**YOUR OBJECTIVE**
Find the line containing "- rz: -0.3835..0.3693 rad" in the listing below. Repeat it exactly, along with each following line up to and including the one containing "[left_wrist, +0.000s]".

◆ ◆ ◆

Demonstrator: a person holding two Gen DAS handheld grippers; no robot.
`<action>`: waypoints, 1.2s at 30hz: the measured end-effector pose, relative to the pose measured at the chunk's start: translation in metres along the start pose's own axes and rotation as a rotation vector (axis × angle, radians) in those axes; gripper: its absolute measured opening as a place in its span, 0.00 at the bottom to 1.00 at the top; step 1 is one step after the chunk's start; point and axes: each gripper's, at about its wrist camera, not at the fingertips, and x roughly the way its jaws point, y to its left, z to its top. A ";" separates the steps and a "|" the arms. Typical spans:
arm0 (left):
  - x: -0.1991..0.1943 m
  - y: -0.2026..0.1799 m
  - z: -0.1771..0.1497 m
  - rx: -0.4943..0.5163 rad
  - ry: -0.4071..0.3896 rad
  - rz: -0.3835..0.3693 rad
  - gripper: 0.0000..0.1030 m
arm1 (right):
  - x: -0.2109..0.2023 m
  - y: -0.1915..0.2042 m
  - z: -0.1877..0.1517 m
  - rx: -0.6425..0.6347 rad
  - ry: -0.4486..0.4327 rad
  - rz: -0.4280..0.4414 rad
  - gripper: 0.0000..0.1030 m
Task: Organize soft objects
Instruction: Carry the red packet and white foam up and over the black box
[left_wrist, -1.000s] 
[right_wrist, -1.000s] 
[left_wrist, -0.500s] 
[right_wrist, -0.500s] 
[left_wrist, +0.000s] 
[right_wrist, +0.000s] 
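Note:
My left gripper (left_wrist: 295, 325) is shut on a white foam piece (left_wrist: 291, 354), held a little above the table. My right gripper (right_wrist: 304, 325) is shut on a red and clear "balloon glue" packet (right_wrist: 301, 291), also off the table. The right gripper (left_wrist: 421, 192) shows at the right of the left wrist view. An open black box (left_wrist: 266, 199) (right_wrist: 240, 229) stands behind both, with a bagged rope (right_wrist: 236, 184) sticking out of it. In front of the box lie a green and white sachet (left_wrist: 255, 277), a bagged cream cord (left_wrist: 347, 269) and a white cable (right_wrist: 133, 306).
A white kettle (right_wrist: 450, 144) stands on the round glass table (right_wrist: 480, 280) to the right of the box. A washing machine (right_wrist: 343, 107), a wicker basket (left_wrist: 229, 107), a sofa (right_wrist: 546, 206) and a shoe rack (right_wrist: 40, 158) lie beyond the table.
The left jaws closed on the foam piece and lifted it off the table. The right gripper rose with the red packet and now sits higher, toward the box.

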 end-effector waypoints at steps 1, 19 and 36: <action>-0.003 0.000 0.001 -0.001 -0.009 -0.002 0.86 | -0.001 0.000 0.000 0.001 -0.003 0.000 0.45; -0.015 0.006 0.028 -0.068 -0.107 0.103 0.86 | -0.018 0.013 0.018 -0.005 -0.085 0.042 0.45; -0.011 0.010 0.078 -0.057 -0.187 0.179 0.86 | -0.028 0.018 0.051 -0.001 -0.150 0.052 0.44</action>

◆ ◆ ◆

**RESULT BELOW**
  - rz: -0.3835..0.3693 rad
  - gripper: 0.0000..0.1030 m
arm1 (right):
  - x: -0.2109..0.2023 m
  - y: -0.1915..0.2042 m
  - z: -0.1877..0.1517 m
  - rx: -0.6425..0.6347 rad
  - ry: -0.4486..0.4327 rad
  - rz: -0.4280..0.4414 rad
  - gripper: 0.0000..0.1030 m
Task: Organize soft objects
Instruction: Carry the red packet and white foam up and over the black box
[left_wrist, -1.000s] 
[right_wrist, -1.000s] 
[left_wrist, -0.500s] 
[right_wrist, -0.500s] 
[left_wrist, +0.000s] 

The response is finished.